The food at Changa has been delightful. Everything is fresh, local, and loaded with flavor. After Dinner, we went to bed. At around mid-night a powerful thunder, lightning, and wind storm roared through the camp. All of the windows on our hut were rolled up, so we enjoyed the show. We didn’t realize until about 5:00 a.m. that the door to our house had blown wide open. Camp security later told us that lions had been padding around our cabin during that same time. Fortunately, the lions don’t typically go into the huts because they find the quarters a bit too constricting.

Joseph, one of our campmates, had a rough night. A close encounter with a bull elephant left him skittish. He wore his whistle around his neck all night and slept with his lights on. The lizards scampering around his hut did little to comfort him. In the early hours of the morning, wrapped in blankets, he could take no more. He had accepted the time of his departure from this life and forcefully blew into his whistle with his last hope being that help would save him. Unfortunately, his whistle failed, and he was forced to tremble in the shadows of the long night. We have been enjoying Joseph’s animated retelling of last throughout day.

As a side note, in the excitement of de-boarding the plane and loading the jeep, Dad had missed placed his cell phone, my book, and both of our passports. Fortunately, all had been located by early morning, thanks to the camp managers.

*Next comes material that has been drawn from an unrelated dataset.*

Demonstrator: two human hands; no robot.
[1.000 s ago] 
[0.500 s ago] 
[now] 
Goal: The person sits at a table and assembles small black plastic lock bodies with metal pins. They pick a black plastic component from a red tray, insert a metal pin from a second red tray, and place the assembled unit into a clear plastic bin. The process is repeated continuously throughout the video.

In the morning, Malawi shandies in hand, we enjoyed a brilliant breakfast and left the camp by boat to fish for bream, tilapia, and tiger fish. We fished for several hours near a group of hippos. Our brave guide kept having to jump into the crocodile infested waters to retrieve our snagged fishing tackle from nearby bushes and snags. Nevertheless, we caught about 25 fish and plan to eat them tonight for dinner.